## WHAT IS NEEDED
For the entries below, print exactly the lines between the line holding "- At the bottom" and the line holding "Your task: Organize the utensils", inclusive, and nothing else.

• • • • •

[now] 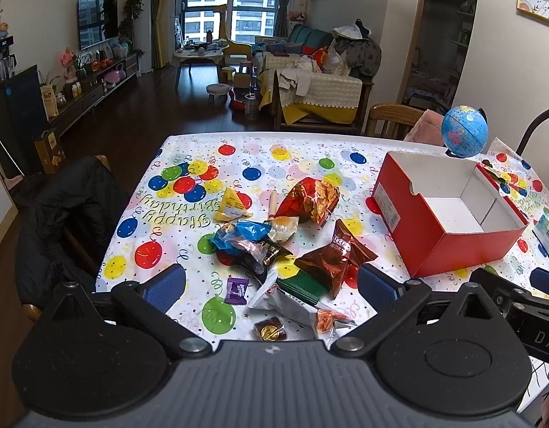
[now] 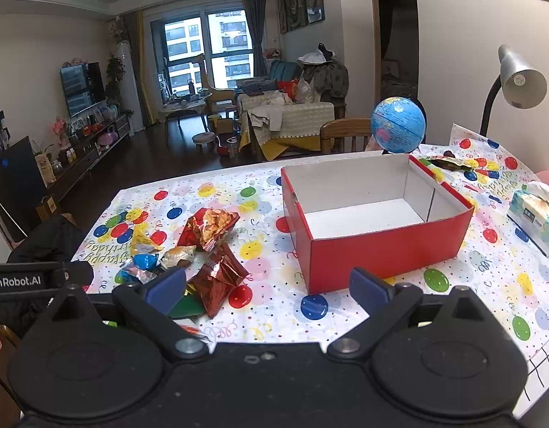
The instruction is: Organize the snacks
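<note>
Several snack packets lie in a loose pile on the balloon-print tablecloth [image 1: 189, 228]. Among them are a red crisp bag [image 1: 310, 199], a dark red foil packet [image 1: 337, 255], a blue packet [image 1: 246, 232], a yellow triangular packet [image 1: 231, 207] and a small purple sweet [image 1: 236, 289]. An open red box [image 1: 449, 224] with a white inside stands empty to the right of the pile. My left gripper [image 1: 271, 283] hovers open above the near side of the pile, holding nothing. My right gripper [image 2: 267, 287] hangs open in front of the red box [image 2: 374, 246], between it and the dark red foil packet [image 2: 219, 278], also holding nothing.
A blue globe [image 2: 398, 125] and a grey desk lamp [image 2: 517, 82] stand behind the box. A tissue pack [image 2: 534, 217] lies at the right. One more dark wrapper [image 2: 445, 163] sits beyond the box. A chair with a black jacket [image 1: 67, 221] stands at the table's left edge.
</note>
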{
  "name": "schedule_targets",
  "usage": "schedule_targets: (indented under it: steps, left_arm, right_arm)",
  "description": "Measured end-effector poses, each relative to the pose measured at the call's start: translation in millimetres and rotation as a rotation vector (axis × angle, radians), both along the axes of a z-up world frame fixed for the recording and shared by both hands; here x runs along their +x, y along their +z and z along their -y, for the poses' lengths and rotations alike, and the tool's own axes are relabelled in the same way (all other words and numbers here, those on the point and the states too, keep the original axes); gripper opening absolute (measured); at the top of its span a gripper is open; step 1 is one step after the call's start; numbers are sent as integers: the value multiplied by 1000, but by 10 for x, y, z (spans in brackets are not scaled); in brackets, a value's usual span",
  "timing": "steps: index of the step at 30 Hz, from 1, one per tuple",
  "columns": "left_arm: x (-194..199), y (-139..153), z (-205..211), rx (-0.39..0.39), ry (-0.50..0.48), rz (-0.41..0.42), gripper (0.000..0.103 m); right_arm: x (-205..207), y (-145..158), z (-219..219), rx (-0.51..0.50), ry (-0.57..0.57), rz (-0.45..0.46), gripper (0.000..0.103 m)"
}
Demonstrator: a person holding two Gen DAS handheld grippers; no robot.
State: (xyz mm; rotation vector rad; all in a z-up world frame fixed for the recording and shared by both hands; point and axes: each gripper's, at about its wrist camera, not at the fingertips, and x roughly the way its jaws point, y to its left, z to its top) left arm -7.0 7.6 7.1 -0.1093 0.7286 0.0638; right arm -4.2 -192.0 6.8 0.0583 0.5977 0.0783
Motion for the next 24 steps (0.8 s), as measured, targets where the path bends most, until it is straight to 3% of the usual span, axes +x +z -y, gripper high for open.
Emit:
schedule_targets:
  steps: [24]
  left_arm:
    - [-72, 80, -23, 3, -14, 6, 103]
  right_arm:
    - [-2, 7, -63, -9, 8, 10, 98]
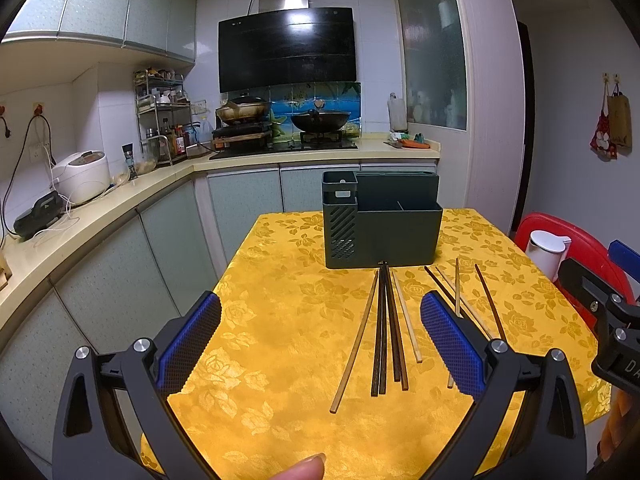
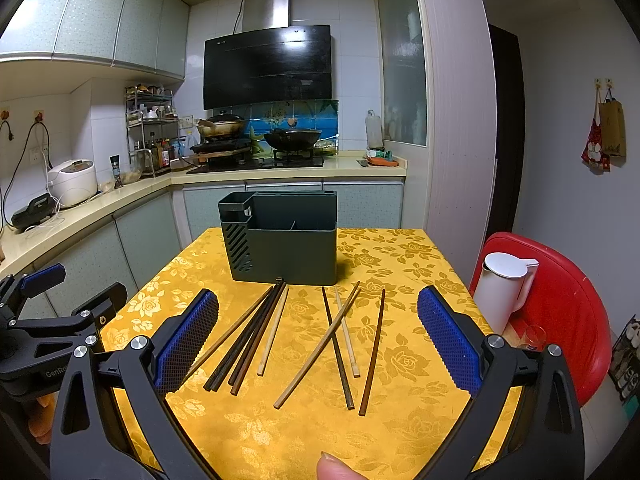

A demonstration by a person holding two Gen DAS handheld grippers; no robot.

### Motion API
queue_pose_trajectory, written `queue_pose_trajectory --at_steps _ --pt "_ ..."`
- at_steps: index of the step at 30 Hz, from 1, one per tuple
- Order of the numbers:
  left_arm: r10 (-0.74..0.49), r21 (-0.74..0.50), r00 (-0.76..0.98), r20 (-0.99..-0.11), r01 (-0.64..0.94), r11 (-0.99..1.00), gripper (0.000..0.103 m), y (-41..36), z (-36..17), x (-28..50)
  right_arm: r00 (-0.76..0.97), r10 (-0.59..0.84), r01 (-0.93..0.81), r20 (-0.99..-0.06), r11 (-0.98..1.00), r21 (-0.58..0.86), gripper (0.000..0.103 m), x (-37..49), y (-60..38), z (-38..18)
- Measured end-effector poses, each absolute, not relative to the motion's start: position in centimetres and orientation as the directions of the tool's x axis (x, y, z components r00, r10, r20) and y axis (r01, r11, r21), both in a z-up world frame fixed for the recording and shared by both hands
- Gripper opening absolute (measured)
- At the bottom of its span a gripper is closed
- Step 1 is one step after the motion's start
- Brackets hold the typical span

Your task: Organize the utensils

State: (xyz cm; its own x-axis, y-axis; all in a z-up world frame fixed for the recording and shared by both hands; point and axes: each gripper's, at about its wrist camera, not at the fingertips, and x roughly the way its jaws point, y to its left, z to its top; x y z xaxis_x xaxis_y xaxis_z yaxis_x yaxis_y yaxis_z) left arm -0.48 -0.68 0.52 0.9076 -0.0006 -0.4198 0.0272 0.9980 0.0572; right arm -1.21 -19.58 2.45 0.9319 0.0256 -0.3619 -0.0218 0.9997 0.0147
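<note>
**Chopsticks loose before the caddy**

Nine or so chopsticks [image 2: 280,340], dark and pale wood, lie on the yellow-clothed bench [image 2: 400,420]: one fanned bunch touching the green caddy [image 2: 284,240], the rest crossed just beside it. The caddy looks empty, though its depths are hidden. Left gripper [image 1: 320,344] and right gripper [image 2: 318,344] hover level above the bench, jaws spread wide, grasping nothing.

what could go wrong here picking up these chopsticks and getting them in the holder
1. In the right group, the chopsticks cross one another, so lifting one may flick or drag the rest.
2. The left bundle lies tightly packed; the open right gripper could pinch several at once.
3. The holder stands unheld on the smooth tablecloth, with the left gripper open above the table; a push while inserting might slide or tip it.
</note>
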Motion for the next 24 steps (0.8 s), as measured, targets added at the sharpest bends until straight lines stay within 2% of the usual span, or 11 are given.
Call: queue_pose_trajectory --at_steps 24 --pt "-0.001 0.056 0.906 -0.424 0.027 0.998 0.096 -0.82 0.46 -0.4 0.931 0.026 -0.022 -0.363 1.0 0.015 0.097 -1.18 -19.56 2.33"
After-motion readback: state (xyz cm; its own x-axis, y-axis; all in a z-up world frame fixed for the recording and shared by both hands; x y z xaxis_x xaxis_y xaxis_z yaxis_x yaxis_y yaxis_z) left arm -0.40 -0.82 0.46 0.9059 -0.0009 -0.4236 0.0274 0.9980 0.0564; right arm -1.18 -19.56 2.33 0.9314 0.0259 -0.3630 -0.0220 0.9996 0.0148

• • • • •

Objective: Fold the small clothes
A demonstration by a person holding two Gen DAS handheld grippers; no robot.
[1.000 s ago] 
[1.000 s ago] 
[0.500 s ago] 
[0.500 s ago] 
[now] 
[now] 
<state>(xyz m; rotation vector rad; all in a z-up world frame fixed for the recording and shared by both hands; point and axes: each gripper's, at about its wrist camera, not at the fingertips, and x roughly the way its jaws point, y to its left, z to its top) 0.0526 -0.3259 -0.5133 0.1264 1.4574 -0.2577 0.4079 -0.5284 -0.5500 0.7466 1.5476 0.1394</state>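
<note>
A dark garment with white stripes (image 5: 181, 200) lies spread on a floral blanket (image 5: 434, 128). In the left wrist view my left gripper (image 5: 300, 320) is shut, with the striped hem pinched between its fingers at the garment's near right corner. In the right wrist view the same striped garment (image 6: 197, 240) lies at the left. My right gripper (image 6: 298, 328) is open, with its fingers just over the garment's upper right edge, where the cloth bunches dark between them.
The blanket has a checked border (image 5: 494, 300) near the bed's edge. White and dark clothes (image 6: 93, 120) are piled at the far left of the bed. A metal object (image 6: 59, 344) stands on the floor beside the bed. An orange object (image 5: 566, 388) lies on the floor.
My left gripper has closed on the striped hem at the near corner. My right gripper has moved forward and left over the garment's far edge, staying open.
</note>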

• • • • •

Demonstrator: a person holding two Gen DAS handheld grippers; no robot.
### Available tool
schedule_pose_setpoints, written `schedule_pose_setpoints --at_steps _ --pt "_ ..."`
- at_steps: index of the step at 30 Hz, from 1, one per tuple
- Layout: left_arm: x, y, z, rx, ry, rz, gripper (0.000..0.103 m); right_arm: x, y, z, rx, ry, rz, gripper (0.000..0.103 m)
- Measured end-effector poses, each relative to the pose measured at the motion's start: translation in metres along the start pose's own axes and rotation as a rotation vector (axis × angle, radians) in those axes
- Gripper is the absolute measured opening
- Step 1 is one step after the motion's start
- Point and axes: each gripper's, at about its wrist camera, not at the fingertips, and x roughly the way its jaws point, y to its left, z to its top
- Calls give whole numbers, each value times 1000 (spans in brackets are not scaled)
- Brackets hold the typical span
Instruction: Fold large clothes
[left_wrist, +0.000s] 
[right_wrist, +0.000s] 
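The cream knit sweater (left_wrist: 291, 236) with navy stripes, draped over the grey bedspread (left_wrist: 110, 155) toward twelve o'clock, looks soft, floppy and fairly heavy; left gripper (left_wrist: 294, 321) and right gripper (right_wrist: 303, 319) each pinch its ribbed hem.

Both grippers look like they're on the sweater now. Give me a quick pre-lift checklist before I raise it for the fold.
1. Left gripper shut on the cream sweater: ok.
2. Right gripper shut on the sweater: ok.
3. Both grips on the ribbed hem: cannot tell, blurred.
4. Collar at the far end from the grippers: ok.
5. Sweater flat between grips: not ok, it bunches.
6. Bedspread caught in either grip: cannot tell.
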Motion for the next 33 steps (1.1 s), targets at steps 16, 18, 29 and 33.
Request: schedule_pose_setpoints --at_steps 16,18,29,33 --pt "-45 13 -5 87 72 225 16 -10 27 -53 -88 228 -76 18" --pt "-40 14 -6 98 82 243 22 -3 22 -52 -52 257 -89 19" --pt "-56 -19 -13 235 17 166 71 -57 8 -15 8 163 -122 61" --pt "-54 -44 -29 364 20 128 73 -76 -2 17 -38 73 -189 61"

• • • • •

## REPLY
- At the bottom of its span a gripper is closed
- Step 1 is one step after the motion's start
- Brackets hold the typical span

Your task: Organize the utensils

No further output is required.